_EXERCISE DESCRIPTION:_ Look for the string "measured" in the data below, and copy each line that holds it.

_SOURCE DATA:_
+ + + + +
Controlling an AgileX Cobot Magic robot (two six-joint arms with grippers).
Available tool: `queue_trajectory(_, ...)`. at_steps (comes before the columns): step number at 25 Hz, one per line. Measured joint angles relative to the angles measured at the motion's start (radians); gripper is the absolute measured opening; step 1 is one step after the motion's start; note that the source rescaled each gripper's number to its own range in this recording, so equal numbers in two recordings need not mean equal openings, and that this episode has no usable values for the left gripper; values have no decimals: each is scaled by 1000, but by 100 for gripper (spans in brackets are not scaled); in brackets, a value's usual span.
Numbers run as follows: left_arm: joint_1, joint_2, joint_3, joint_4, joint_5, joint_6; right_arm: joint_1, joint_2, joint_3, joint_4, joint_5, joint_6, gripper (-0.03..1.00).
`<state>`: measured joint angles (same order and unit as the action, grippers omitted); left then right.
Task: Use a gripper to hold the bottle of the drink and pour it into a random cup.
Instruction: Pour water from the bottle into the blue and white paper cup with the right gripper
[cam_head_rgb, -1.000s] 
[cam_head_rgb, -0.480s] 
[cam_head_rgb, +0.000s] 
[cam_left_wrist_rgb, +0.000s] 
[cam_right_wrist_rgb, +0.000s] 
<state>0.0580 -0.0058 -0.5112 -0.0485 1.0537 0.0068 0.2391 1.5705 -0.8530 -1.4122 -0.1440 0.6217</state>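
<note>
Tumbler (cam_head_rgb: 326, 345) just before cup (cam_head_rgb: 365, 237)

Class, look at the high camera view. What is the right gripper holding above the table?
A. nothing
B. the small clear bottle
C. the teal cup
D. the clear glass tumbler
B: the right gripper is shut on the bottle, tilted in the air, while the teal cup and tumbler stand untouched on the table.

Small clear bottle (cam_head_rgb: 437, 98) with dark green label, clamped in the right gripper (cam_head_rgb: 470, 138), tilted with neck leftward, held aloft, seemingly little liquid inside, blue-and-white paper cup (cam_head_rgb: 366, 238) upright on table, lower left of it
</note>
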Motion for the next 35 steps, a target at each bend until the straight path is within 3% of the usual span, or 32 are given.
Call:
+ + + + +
_RESULT:_
Available tool: `queue_trajectory(_, ...)`. at_steps (comes before the columns): step number at 25 Hz, one per line. Measured joint angles relative to the angles measured at the motion's start (radians); gripper is the absolute measured opening; step 1 is one step after the motion's start; note that the source rescaled each gripper's number to its own range in this recording, so equal numbers in two recordings need not mean equal openings, and that this episode has no usable values for the left gripper; values have no decimals: each is scaled by 1000, but by 100 for gripper (spans in brackets are not scaled); in brackets, a value's usual span.
`<state>`: measured joint angles (same order and unit as the action, grippers omitted); left then right.

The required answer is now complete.